Rambling. Who gives a shit at this juncture?


He used the "S" word. And a sentence fragment. Edgy.

* The narrator refers to a bunch of characters who haven't appeared yet, assuring I will remember nothing of what he said about them. Sigh.

...this account will be another Tristram Shandy, never getting to the fucking point.


Note to Michael Gruber: the narrator saying how his own story is boring is not a clever literary device--all it does is taunt the reader with how boring the story is. Seriously. Why not just put a footnote at the bottom reading "hahahaha suckerz!!1!11!!". Also: the "F" word. Edgy.

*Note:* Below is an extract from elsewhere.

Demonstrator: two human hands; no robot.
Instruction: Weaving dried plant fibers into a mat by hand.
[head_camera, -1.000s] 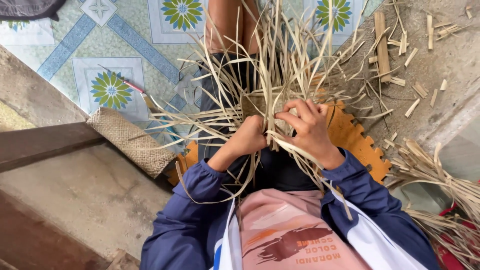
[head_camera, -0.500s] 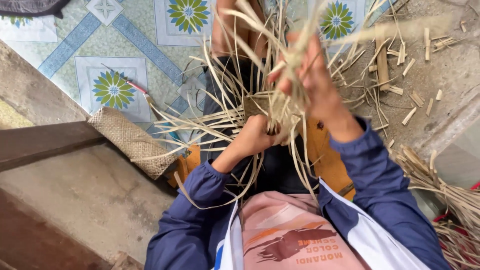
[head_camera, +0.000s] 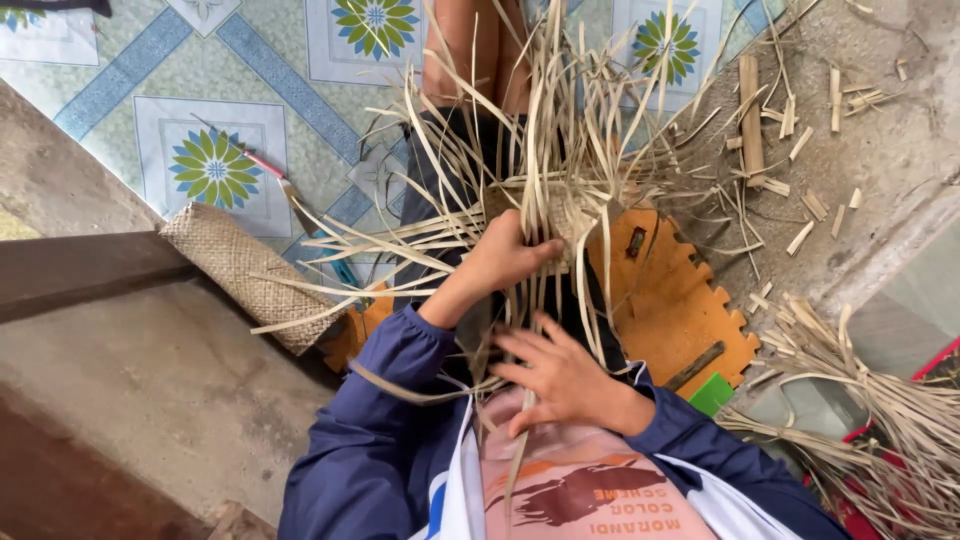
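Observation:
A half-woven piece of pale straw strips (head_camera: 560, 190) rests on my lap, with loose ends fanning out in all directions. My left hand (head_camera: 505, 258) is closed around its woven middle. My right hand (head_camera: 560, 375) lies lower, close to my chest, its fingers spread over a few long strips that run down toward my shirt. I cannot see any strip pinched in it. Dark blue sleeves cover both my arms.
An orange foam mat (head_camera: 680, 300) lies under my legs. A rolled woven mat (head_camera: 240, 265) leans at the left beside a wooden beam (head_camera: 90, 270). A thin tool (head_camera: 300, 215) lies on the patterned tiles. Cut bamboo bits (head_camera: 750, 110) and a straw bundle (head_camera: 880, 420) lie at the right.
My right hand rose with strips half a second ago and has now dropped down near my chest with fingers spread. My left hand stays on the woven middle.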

* At the end of the chapter there is an encounter (in flashback form) with a bumbling professor called Andrew Bulstrode who wants to hire the narrator to do something or other with some old document he found. This is presumably the real beginning of the story. Why we couldn't start there I don't know. Probably because that wouldn't be edgy.

* There is no setting yet. I have no idea where the narrator is writing from except it's on a lake somewhere. Guess it doesn't matter yet since we are now apparently flashing back.

1 comment:

  1. Ah, the familiar "swearing=edgy" snowball.

    I think I've read this book before, but I can't remember for the life of me if it's any good. Maybe that's a blessing, heh.